# What to do
Nothing is to be altered. Print each record in full.

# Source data
★ ★ ★ ★

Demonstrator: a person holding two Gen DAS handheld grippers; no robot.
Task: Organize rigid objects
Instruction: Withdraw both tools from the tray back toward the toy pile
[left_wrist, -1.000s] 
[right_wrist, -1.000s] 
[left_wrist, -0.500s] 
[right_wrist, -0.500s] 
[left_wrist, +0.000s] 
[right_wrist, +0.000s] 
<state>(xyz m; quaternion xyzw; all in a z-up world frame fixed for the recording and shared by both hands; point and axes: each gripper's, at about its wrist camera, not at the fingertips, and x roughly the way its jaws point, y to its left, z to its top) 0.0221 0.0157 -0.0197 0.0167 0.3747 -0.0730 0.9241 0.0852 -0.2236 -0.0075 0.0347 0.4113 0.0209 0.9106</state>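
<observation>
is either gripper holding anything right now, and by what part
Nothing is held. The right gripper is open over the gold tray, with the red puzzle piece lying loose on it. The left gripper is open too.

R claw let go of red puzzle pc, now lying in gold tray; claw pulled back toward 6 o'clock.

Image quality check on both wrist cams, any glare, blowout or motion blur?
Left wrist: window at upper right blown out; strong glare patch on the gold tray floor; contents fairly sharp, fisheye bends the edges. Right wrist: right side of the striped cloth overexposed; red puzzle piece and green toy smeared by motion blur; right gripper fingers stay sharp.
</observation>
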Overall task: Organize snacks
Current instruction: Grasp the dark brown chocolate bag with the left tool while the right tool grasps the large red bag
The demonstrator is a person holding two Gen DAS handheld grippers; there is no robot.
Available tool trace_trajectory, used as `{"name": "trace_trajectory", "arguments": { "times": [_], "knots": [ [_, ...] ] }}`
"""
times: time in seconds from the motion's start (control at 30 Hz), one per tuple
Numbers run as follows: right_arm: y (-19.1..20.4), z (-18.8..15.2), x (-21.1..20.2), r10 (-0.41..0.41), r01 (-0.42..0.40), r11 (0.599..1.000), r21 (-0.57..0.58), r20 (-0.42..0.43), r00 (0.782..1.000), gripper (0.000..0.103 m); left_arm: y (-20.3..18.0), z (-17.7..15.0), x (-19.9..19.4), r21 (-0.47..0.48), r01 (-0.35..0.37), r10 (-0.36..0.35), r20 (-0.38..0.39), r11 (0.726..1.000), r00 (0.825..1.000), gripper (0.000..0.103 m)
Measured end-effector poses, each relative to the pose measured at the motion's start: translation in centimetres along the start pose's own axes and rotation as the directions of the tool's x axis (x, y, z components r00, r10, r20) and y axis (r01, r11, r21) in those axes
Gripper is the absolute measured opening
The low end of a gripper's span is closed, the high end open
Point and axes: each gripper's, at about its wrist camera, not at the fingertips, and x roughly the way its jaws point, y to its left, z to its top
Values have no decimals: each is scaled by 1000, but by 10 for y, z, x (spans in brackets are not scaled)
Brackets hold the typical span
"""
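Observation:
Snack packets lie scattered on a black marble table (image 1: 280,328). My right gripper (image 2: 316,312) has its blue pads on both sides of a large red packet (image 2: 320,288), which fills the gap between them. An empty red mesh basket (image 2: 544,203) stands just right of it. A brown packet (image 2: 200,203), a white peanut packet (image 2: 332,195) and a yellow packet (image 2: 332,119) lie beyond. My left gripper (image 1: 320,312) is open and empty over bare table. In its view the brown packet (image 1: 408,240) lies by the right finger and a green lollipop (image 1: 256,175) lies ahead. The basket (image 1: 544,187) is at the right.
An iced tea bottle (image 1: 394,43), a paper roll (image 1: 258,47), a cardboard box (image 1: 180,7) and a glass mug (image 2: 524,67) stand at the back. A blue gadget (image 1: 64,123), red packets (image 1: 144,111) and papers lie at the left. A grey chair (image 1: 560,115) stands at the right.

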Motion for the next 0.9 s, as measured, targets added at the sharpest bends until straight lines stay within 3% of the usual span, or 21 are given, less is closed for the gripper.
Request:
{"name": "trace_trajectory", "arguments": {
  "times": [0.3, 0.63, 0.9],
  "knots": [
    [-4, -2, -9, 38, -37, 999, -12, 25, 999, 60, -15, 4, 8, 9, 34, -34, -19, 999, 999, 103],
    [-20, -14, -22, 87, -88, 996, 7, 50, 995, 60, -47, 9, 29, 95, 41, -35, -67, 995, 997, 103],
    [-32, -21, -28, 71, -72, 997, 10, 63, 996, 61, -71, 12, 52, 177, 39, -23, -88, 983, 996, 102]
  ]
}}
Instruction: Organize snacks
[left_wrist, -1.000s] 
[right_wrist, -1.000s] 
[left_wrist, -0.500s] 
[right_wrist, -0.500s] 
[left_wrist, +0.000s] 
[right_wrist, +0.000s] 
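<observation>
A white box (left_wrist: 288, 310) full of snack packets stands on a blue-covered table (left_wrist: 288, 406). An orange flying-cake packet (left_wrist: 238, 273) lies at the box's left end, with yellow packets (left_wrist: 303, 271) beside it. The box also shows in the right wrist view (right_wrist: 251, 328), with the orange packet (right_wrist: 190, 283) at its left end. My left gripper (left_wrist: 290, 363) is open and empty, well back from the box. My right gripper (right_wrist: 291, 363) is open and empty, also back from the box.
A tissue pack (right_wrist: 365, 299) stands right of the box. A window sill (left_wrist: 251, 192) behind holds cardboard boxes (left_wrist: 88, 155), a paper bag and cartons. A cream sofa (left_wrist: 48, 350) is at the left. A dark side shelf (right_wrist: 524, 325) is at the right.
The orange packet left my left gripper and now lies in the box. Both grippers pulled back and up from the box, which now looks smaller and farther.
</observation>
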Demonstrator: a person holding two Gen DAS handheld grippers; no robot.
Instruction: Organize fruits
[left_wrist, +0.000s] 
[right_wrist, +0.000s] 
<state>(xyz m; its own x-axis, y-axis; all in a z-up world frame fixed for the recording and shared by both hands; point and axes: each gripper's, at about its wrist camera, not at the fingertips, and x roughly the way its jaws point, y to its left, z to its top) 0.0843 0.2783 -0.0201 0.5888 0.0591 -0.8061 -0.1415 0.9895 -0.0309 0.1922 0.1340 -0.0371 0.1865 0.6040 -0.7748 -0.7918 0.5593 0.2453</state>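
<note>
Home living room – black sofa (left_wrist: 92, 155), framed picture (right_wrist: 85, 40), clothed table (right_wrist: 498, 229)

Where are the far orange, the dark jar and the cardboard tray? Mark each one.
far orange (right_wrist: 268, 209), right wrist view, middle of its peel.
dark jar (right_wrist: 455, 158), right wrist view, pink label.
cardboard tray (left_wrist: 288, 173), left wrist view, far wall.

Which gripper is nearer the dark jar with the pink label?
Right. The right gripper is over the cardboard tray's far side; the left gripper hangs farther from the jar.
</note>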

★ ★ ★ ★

# Solution to this exercise
Demonstrator: a person holding two Gen DAS handheld grippers; no robot.
Task: Organize rigid objects
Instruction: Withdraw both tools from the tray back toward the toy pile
[left_wrist, -1.000s] 
[right_wrist, -1.000s] 
[left_wrist, -0.500s] 
[right_wrist, -0.500s] 
[left_wrist, +0.000s] 
[right_wrist, +0.000s] 
<state>(xyz m; quaternion xyzw; all in a z-up world frame fixed for the recording and shared by both hands; point and axes: each gripper's, at about its wrist camera, not at the fingertips, and x roughly the way its jaws point, y to its left, z to its top) 0.0221 0.0157 -0.0197 0.0167 0.3747 -0.0730 0.9241 0.0852 -0.2236 -0.0075 0.0347 0.4113 0.0209 0.9106</state>
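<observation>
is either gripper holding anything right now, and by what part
Nothing is held. The right gripper is open over the gold tray, with the red puzzle piece lying loose on it. The left gripper is open too.

R claw let go of red puzzle pc, now lying in gold tray; claw pulled back toward 6 o'clock.

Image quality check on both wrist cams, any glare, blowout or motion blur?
Left wrist: window at upper right blown out; strong glare patch on the gold tray floor; contents fairly sharp, fisheye bends the edges. Right wrist: right side of the striped cloth overexposed; red puzzle piece and green toy smeared by motion blur; right gripper fingers stay sharp.
</observation>
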Overall task: Organize snacks
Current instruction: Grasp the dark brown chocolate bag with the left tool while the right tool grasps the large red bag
The demonstrator is a person holding two Gen DAS handheld grippers; there is no robot.
Available tool trace_trajectory, used as `{"name": "trace_trajectory", "arguments": { "times": [_], "knots": [ [_, ...] ] }}`
"""
times: time in seconds from the motion's start (control at 30 Hz), one per tuple
Numbers run as follows: right_arm: y (-19.1..20.4), z (-18.8..15.2), x (-21.1..20.2), r10 (-0.41..0.41), r01 (-0.42..0.40), r11 (0.599..1.000), r21 (-0.57..0.58), r20 (-0.42..0.43), r00 (0.782..1.000), gripper (0.000..0.103 m); left_arm: y (-20.3..18.0), z (-17.7..15.0), x (-19.9..19.4), r21 (-0.47..0.48), r01 (-0.35..0.37), r10 (-0.36..0.35), r20 (-0.38..0.39), r11 (0.726..1.000), r00 (0.825..1.000), gripper (0.000..0.103 m)
Measured end-effector poses, each relative to the pose measured at the motion's start: translation in centimetres along the start pose's own axes and rotation as the directions of the tool's x axis (x, y, z components r00, r10, r20) and y axis (r01, r11, r21) in those axes
Gripper is the absolute measured opening
The low end of a gripper's span is closed, the high end open
Point and axes: each gripper's, at about its wrist camera, not at the fingertips, and x roughly the way its jaws point, y to its left, z to its top
Values have no decimals: each is scaled by 1000, but by 10 for y, z, x (spans in brackets are not scaled)
Brackets hold the typical span
"""
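Observation:
Snack packets lie scattered on a black marble table (image 1: 280,328). My right gripper (image 2: 316,312) has its blue pads on both sides of a large red packet (image 2: 320,288), which fills the gap between them. An empty red mesh basket (image 2: 544,203) stands just right of it. A brown packet (image 2: 200,203), a white peanut packet (image 2: 332,195) and a yellow packet (image 2: 332,119) lie beyond. My left gripper (image 1: 320,312) is open and empty over bare table. In its view the brown packet (image 1: 408,240) lies by the right finger and a green lollipop (image 1: 256,175) lies ahead. The basket (image 1: 544,187) is at the right.
An iced tea bottle (image 1: 394,43), a paper roll (image 1: 258,47), a cardboard box (image 1: 180,7) and a glass mug (image 2: 524,67) stand at the back. A blue gadget (image 1: 64,123), red packets (image 1: 144,111) and papers lie at the left. A grey chair (image 1: 560,115) stands at the right.
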
Motion for the next 0.9 s, as measured, targets added at the sharpest bends until straight lines stay within 3% of the usual span, or 21 are given, less is closed for the gripper.
Request:
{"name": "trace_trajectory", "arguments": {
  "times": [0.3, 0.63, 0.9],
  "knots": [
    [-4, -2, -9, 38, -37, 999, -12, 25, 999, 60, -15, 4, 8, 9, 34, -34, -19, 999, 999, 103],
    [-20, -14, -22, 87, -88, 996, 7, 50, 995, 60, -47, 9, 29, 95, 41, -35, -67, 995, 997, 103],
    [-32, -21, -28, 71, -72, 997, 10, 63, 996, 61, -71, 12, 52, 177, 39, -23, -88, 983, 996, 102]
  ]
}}
Instruction: Organize snacks
[left_wrist, -1.000s] 
[right_wrist, -1.000s] 
[left_wrist, -0.500s] 
[right_wrist, -0.500s] 
[left_wrist, +0.000s] 
[right_wrist, +0.000s] 
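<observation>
A white box (left_wrist: 288, 310) full of snack packets stands on a blue-covered table (left_wrist: 288, 406). An orange flying-cake packet (left_wrist: 238, 273) lies at the box's left end, with yellow packets (left_wrist: 303, 271) beside it. The box also shows in the right wrist view (right_wrist: 251, 328), with the orange packet (right_wrist: 190, 283) at its left end. My left gripper (left_wrist: 290, 363) is open and empty, well back from the box. My right gripper (right_wrist: 291, 363) is open and empty, also back from the box.
A tissue pack (right_wrist: 365, 299) stands right of the box. A window sill (left_wrist: 251, 192) behind holds cardboard boxes (left_wrist: 88, 155), a paper bag and cartons. A cream sofa (left_wrist: 48, 350) is at the left. A dark side shelf (right_wrist: 524, 325) is at the right.
The orange packet left my left gripper and now lies in the box. Both grippers pulled back and up from the box, which now looks smaller and farther.
</observation>
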Demonstrator: a person holding two Gen DAS handheld grippers; no robot.
Instruction: Organize fruits
[left_wrist, +0.000s] 
[right_wrist, +0.000s] 
<state>(xyz m; its own x-axis, y-axis; all in a z-up world frame fixed for the recording and shared by both hands; point and axes: each gripper's, at about its wrist camera, not at the fingertips, and x roughly the way its jaws point, y to its left, z to its top) 0.0843 0.2783 -0.0201 0.5888 0.0591 -0.8061 -0.1415 0.9895 -0.0309 0.1922 0.1340 -0.0371 0.1865 0.6040 -0.7748 -0.7918 0.5593 0.2453</state>
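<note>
Home living room – black sofa (left_wrist: 92, 155), framed picture (right_wrist: 85, 40), clothed table (right_wrist: 498, 229)

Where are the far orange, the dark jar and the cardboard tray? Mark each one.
far orange (right_wrist: 268, 209), right wrist view, middle of its peel.
dark jar (right_wrist: 455, 158), right wrist view, pink label.
cardboard tray (left_wrist: 288, 173), left wrist view, far wall.

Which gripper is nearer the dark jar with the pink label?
Right. The right gripper is over the cardboard tray's far side; the left gripper hangs farther from the jar.
</note>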

The exercise is done, and nothing more is needed.